- ASSIGNMENT:
Below are entries; output exactly the lines from the one with "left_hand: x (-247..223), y" to the one with "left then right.", both included, and nothing else.

- Collected data:
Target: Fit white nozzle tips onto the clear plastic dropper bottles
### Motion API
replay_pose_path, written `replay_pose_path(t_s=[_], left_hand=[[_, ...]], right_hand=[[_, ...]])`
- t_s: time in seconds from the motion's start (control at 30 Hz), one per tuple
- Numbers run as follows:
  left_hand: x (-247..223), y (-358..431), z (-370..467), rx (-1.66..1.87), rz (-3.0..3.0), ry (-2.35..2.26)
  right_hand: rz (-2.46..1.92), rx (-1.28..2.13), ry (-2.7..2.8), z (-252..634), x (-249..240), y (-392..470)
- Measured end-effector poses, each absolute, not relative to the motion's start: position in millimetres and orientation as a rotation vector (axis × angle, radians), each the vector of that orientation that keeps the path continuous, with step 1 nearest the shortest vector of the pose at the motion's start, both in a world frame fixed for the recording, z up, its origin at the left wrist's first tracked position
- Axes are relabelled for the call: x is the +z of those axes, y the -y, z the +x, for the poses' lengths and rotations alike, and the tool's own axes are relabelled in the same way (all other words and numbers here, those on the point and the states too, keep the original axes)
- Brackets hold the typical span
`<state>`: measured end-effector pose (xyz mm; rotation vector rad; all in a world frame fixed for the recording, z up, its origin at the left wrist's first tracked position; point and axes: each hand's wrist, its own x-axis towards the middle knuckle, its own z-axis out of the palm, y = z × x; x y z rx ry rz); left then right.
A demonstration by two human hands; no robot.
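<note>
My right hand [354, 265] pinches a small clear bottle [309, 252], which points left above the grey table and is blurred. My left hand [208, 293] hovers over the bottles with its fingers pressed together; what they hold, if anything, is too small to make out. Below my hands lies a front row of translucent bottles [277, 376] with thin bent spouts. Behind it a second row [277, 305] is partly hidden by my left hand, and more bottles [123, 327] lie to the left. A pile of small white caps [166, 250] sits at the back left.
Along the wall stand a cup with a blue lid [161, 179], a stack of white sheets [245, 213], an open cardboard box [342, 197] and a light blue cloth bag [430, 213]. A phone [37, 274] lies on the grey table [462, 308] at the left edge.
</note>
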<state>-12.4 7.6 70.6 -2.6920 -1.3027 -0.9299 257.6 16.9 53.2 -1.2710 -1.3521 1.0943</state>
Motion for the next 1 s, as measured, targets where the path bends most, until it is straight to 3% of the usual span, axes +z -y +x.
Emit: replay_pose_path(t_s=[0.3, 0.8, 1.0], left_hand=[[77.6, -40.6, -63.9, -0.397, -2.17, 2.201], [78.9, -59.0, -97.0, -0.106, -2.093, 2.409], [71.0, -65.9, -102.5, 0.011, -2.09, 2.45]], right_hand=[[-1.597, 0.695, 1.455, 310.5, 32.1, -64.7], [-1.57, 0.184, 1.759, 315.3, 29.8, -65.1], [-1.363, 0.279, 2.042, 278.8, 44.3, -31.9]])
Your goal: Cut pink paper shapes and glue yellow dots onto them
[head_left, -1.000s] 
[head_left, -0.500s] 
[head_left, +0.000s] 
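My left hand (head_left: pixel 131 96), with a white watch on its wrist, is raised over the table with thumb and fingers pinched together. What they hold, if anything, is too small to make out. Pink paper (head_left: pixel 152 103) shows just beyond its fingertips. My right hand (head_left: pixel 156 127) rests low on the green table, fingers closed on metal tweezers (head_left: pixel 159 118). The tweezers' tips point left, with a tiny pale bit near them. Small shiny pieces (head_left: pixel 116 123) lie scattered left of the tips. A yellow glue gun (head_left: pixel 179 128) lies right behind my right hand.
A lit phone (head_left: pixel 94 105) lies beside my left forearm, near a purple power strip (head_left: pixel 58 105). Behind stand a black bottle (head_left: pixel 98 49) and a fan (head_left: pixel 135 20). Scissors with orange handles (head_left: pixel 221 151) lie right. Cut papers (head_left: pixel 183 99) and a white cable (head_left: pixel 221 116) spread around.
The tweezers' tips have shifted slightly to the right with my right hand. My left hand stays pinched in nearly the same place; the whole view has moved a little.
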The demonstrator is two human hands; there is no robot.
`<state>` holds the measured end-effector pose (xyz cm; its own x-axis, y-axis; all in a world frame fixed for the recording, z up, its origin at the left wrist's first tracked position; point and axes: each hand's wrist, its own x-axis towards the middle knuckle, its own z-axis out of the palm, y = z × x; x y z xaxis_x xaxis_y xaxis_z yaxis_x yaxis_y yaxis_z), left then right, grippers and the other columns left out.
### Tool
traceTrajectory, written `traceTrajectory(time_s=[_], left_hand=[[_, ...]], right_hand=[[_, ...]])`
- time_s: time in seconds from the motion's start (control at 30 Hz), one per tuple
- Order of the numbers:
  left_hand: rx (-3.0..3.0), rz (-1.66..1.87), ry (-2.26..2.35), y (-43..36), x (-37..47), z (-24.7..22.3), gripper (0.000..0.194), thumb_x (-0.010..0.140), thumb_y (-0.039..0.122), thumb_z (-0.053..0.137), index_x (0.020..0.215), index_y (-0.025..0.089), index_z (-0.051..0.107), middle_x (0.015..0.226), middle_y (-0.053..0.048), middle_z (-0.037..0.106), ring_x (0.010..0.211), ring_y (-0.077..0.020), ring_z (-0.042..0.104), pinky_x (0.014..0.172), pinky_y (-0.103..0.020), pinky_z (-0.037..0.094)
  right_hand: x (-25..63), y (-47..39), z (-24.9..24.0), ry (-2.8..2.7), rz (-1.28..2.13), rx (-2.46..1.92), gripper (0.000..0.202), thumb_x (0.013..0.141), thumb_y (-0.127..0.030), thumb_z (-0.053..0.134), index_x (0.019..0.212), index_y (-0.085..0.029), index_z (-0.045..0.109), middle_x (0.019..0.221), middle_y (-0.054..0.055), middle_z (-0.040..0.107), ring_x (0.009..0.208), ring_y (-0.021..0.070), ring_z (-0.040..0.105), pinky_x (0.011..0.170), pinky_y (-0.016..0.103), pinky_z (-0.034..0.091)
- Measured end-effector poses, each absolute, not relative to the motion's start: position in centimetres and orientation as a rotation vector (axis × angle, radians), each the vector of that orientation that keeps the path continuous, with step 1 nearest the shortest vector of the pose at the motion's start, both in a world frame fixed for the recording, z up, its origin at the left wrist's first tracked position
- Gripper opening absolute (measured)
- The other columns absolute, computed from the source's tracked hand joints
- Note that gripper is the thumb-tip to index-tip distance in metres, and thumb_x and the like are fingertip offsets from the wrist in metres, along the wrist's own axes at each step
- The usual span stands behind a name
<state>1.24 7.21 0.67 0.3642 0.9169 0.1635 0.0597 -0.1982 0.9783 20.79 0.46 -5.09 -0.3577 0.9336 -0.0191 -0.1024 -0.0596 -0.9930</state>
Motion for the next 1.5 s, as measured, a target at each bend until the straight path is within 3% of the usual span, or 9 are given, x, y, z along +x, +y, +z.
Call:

- ANSWER TO THE EXERCISE:
  left_hand: x (-247..223), y (-358..431), z (-370..467), rx (-1.66..1.87), rz (-3.0..3.0), ry (-2.35..2.26)
  right_hand: rz (-2.46..1.92), rx (-1.28..2.13), ry (-2.7..2.8), z (-252..634), x (-249..240), y (-392..470)
- Measured end-effector poses, each absolute, not relative to the motion's start: position in millimetres and orientation as a rotation vector (axis × angle, radians), each the vector of that orientation that keeps the path continuous, with step 1 nearest the shortest vector of the pose at the motion's start, both in a world frame fixed for the recording, z up, its origin at the left wrist's first tracked position
- Axes are relabelled for the call: x is the +z of those axes, y the -y, z the +x, for the poses' lengths and rotations alike, and the tool's own axes are relabelled in the same way (all other words and numbers here, those on the point and the states too, keep the original axes)
- Brackets hold the typical span
`<state>`: measured end-effector pose (xyz mm; rotation vector rad; all in a world frame fixed for the recording, z up, its origin at the left wrist's first tracked position; point and axes: each hand's wrist, its own x-axis towards the middle knuckle, its own z-axis out of the palm, y = z × x; x y z rx ry rz); left then right.

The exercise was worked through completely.